Remember the all-too-characteristically atrocious opening scene of The Newsroom in which the heroic newsman proves his genius with a rant from his trite nostalgia file directed against a strawman “sorority girl”? Perhaps John Kasich is using it as a model:
My hand was raised, my body half-way out of my back-row seat, when Gov. John Kasich finally acknowledged me.
“I’m sorry, I don’t have any Taylor Swift concert tickets,” he said, his eyes meeting mine.
The older members of the audience chuckled as my friends’ jaws dropped to the floor. It was astonishingly clear that Gov. Kasich did not come to Richmond for my vote.

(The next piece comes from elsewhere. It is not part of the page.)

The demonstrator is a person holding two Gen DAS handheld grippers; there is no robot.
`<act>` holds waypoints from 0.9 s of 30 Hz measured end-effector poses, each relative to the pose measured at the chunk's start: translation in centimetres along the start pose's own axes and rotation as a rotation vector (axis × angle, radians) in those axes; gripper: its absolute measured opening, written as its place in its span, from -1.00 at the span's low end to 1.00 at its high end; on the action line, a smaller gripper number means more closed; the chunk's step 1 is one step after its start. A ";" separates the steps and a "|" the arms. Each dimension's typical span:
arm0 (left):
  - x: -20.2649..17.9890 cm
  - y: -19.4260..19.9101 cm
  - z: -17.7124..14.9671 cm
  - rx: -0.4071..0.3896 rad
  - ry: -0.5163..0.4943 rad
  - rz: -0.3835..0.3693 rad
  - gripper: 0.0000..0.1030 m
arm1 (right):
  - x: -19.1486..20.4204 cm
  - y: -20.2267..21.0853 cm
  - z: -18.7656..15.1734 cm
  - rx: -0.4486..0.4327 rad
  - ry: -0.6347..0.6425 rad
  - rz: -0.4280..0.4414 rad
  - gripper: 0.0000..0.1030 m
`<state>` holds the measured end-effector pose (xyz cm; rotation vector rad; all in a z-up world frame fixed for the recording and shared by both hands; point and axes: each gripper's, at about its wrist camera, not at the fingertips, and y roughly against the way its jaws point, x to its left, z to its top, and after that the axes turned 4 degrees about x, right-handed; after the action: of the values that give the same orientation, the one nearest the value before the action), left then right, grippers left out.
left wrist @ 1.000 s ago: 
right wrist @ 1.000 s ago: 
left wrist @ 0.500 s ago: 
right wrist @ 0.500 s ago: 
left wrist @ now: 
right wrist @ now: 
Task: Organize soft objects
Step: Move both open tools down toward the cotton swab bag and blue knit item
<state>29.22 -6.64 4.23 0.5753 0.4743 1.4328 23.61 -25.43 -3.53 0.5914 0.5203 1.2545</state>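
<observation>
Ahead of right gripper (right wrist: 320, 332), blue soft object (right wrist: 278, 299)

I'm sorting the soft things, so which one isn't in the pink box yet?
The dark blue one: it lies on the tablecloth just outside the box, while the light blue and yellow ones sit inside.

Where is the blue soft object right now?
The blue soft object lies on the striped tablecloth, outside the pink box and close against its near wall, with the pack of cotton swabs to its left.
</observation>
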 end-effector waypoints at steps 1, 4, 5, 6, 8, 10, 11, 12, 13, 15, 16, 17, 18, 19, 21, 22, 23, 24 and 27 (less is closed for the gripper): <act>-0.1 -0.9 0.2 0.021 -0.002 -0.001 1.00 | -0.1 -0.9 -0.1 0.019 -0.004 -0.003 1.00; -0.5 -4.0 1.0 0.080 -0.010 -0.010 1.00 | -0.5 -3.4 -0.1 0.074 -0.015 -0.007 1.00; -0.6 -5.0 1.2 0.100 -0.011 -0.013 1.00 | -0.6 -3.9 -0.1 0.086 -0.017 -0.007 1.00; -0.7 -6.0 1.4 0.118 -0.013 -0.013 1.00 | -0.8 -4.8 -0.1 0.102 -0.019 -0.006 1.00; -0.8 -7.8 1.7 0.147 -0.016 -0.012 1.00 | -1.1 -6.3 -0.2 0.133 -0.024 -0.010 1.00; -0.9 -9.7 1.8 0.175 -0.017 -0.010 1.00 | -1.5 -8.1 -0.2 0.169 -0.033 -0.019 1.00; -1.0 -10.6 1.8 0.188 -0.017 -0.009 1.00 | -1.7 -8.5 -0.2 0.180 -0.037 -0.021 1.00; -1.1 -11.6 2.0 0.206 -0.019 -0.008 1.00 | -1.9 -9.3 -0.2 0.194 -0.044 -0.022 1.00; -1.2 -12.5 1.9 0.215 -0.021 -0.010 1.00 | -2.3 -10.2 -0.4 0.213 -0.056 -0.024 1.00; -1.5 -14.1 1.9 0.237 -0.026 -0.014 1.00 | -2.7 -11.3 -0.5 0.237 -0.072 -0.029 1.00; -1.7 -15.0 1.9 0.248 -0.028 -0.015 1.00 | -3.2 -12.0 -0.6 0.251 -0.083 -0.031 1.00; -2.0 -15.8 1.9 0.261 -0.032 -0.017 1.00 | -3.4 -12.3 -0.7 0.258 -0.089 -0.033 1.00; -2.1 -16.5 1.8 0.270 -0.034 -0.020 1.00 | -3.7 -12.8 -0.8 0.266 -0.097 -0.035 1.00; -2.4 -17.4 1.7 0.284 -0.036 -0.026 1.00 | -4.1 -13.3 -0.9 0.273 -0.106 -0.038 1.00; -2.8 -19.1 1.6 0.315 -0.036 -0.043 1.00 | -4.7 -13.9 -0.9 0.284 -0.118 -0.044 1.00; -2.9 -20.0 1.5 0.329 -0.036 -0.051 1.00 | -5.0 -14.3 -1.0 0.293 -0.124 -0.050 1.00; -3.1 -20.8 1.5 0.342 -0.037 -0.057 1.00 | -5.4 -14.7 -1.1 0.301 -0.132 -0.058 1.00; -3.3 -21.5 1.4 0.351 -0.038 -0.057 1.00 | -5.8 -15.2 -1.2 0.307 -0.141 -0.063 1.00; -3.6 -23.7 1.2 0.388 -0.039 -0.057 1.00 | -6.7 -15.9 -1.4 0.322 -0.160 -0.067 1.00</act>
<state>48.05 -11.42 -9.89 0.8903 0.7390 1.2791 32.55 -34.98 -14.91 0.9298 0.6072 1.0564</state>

What continues to strike me is the hypocrisy of his condescension. He touted his ambitious energy as an 18-year-old man, but as soon as I, an 18-year-old woman, exhibited ambition, I became the target of his joke. The same passion that drove Kasich to speak with President Nixon drove me to ask the candidate a question I care deeply about. In a way, I was taking the governor’s advice: “Always ask.”

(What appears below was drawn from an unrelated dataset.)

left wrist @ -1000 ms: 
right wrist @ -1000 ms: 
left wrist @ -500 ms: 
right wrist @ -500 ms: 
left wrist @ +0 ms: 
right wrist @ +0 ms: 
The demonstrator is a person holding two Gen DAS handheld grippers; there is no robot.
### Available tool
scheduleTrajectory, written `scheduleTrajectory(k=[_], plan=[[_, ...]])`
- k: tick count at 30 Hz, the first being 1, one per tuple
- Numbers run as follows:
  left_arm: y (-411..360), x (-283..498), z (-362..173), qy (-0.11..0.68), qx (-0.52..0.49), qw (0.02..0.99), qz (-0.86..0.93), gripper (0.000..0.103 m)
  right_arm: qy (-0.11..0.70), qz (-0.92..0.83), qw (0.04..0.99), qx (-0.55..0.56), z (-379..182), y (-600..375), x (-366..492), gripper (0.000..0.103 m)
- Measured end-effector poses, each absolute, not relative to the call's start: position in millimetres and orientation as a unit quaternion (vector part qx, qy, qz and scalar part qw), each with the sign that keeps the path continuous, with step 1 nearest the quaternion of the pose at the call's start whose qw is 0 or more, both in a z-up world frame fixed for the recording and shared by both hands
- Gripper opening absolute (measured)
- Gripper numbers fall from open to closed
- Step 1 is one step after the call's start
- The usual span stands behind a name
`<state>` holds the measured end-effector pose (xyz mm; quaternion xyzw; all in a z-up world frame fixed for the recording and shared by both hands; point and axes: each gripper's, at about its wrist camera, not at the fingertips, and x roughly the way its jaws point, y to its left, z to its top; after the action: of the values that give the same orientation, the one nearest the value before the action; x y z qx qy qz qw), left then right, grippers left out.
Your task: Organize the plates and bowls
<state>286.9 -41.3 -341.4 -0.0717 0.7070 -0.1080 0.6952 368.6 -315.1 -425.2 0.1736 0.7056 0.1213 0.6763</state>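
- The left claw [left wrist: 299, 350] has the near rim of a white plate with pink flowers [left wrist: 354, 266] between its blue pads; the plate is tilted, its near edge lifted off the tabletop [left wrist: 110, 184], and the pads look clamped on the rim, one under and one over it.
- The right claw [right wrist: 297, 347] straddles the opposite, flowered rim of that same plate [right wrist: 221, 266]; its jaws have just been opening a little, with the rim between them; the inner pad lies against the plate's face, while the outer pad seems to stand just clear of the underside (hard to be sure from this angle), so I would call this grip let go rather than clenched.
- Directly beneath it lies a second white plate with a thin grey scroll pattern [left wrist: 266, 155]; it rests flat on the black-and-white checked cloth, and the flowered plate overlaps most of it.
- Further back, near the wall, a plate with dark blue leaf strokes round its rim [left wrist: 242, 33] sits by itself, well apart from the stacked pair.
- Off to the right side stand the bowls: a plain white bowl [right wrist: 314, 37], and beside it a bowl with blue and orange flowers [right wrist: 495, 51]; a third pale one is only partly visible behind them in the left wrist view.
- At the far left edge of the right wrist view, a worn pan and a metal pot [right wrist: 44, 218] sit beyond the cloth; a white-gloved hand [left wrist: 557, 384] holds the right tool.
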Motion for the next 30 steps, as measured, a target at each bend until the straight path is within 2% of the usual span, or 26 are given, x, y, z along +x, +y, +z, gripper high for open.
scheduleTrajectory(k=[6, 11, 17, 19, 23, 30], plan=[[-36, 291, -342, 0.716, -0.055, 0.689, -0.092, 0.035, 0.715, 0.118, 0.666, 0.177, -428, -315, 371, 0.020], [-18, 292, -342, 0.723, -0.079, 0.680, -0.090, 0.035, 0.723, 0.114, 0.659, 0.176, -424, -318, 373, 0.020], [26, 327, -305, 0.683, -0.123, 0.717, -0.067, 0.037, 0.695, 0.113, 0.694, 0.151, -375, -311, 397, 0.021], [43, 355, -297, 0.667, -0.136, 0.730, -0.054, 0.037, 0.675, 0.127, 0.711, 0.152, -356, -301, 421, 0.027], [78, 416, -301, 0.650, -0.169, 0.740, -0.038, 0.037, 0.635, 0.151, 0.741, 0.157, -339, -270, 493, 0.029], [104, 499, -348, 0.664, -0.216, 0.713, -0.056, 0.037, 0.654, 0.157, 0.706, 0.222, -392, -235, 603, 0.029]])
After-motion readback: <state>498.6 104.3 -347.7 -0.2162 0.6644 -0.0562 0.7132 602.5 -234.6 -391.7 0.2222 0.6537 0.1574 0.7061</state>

What a card! Hey, all those arbitrarily disenfranchised voters probably just want to use the voting booths to listen to hippty-hop music anyway.
[People who think that I’m being unfair to Sorkin can view the scene here. You’ll be sorry. I especially admire Sorkin for the classic tell: his male heroes who derie the superficiality of feminine hobbies and interests never fail to note that they’re sports fans. But, in fairness, there was that Olivia Munn character with 42 PhDs.]